*Work task*. All pictures must be left out as you transcribe the lines from the first line of the data to the line containing "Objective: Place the", both included.

*Data section*.

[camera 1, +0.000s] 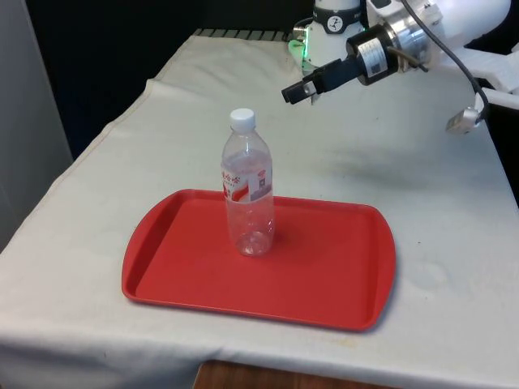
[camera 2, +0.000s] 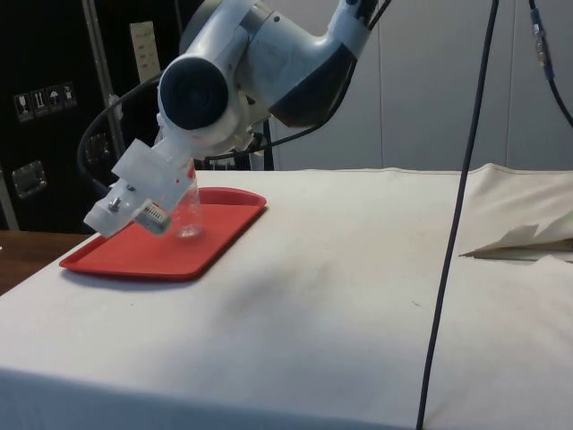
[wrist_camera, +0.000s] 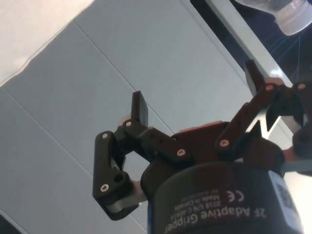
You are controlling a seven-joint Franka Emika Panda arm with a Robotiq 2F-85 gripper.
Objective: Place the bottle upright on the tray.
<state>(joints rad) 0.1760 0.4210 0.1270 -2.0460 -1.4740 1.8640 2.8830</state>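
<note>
Clear plastic bottle (camera 1: 247,185) with white cap and red-and-white label, upright on red tray (camera 1: 324,284) at lower centre of front view; black gripper (camera 1: 298,89) at upper right of that frame, raised clear of bottle, jaws apart and empty.

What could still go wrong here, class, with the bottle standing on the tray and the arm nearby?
1. The bottle is tall, narrow and looks empty, so a knock to the table or tray could probably tip it.
2. The open pincer hangs above the table beyond the tray, free of the bottle; a low sweep back across the tray might strike the cap.
</note>
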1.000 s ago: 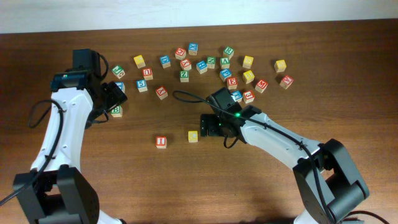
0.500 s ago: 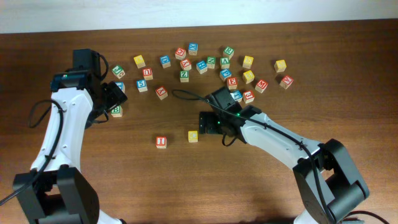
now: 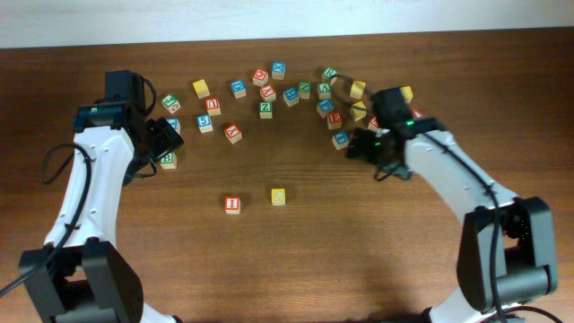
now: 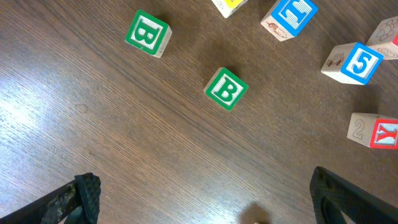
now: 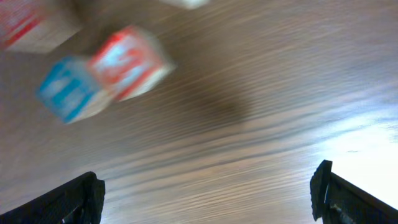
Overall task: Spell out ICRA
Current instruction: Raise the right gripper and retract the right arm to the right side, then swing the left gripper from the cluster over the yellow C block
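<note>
While other blocks (image 3: 265,109) cluster, two sit apart (I block (image 3: 232,205), yellow block (image 3: 278,196)).

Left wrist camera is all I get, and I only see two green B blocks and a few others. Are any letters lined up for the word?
Observer: Two. A red I block and a yellow block sit side by side, not touching, nearer the robot than the scattered blocks.
Operator: Where's the other arm?
Observer: The right gripper hovers at the right side of the scatter, fingers open, empty.
Operator: What's below it?
Observer: Its camera shows a blue block beside a red block, too blurred to read.
</note>
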`<action>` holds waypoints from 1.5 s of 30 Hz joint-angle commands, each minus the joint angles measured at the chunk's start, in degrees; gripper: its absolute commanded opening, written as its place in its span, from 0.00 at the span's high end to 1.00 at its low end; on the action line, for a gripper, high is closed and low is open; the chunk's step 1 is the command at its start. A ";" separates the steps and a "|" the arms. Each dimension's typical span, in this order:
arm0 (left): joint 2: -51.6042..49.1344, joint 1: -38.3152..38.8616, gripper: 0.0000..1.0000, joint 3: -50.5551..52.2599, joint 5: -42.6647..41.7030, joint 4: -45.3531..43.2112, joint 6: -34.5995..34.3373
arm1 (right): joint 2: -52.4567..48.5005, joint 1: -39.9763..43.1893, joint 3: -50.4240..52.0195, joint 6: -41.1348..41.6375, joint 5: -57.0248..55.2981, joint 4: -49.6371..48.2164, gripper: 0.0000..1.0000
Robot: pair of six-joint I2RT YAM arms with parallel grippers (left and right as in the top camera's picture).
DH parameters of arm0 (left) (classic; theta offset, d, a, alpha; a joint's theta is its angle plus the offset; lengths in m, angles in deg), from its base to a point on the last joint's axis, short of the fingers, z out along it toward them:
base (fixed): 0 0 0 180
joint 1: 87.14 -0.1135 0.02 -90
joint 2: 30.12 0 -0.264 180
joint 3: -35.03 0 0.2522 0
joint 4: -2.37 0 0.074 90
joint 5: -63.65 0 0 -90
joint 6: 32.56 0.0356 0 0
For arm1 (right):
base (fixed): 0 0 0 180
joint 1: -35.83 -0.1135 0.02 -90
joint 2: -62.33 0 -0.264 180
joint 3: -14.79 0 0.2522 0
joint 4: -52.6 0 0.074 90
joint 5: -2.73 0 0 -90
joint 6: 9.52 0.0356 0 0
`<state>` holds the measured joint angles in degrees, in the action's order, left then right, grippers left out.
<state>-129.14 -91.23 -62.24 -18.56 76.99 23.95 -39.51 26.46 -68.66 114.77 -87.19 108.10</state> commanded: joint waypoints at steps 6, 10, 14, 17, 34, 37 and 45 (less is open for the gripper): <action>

*Answer box*.
[camera 1, +0.000s] 
[camera 2, +0.000s] 
[wrist_camera, +0.000s] 
You are controlling a seven-joint Franka Emika Panda arm with a Robotiq 2F-85 gripper.
Objective: Place the bottle upright on the tray.

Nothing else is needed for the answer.